Aim of the task
Using the entries below, copy out all lines where "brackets" is found.

[Dataset records]
★ ★ ★ ★

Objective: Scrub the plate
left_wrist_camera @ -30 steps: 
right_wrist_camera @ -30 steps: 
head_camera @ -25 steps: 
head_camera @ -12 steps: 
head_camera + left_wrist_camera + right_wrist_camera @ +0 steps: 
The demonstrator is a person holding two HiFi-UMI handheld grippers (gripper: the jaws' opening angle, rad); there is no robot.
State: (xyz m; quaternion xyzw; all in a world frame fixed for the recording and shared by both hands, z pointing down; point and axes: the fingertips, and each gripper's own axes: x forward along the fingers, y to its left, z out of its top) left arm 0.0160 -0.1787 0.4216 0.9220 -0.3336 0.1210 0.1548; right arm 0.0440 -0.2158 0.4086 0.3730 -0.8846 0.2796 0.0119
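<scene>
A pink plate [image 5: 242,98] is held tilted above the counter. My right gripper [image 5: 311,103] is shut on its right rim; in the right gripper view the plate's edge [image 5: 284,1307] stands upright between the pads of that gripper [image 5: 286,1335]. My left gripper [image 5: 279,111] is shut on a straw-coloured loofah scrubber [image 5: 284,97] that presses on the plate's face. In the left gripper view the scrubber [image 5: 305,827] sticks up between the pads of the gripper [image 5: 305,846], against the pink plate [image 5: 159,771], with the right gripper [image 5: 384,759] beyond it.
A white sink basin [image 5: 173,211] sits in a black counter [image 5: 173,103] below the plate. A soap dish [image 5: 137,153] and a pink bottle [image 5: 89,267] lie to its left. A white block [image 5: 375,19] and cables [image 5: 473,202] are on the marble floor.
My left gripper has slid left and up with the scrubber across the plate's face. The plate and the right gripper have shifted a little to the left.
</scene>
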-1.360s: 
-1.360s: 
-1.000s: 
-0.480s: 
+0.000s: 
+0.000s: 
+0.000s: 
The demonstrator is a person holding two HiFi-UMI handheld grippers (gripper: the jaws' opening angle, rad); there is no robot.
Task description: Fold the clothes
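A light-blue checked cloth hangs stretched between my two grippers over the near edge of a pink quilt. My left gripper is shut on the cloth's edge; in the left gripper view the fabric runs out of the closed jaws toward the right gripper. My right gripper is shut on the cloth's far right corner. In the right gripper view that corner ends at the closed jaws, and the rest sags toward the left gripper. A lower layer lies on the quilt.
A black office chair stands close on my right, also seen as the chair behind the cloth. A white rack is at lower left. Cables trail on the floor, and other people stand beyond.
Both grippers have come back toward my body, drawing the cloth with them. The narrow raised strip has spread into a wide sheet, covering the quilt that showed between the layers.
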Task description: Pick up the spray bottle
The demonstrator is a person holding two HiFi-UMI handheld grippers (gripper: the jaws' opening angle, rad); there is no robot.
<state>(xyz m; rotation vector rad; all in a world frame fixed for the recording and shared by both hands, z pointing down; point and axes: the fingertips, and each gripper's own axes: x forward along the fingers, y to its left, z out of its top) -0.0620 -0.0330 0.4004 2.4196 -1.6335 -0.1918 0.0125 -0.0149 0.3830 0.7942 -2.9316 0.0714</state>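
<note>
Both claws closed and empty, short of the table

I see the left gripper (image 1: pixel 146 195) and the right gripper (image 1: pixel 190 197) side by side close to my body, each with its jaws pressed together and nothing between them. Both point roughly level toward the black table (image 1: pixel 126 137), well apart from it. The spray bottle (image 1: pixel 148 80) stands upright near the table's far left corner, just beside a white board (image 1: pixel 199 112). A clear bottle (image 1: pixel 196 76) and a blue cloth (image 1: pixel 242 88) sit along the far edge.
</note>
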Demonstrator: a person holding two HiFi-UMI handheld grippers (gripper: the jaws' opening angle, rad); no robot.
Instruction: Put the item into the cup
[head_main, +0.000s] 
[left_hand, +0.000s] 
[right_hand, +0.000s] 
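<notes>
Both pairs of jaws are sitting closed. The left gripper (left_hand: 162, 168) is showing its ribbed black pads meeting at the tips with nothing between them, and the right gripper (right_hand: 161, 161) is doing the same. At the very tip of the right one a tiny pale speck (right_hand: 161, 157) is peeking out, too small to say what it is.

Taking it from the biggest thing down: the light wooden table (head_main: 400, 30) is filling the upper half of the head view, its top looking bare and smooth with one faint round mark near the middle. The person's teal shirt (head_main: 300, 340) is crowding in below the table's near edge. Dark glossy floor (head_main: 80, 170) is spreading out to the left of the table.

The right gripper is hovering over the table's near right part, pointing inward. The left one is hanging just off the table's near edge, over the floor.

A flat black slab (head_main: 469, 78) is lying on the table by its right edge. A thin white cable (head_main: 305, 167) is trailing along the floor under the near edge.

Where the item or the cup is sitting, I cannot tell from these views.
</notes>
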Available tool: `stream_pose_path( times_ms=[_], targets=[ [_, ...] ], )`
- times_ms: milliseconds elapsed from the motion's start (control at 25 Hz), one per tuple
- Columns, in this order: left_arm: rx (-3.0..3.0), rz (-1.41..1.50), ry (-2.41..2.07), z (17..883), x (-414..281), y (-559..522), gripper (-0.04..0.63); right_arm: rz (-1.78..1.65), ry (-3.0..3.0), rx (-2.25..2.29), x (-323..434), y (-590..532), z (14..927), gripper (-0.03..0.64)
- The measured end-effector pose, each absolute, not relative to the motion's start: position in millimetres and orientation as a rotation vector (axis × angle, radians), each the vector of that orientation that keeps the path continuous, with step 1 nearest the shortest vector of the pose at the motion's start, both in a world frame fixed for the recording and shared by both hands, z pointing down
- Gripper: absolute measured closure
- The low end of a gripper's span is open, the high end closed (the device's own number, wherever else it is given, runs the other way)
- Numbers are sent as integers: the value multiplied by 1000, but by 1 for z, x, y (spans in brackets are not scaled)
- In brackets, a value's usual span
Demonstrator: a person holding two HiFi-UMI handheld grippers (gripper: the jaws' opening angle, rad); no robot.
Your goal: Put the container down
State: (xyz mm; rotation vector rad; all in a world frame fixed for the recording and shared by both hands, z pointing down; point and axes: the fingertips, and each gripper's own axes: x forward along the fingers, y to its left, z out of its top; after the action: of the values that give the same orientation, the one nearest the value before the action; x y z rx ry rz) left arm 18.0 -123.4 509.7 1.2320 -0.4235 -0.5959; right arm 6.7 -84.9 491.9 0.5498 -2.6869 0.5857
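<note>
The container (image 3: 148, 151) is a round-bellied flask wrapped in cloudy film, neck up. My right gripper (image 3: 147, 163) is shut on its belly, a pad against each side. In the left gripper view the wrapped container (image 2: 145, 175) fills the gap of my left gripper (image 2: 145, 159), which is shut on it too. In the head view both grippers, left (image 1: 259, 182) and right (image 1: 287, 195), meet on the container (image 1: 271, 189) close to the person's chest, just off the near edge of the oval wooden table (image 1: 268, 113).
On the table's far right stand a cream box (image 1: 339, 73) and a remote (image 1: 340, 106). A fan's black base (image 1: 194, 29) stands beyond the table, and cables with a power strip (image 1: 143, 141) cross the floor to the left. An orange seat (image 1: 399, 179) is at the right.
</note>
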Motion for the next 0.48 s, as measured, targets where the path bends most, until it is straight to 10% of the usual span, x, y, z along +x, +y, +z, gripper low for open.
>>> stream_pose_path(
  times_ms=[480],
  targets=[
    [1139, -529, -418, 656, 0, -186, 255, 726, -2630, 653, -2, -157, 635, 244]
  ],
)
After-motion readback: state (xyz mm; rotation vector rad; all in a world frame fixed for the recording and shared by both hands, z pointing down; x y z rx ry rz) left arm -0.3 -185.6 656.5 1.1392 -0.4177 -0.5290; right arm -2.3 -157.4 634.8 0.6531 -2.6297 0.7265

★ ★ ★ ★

Written response
- Numbers are sent as integers: the value multiplied by 1000, but by 1 for z, x, y (spans in brackets are not scaled)
- In brackets, a value's usual span

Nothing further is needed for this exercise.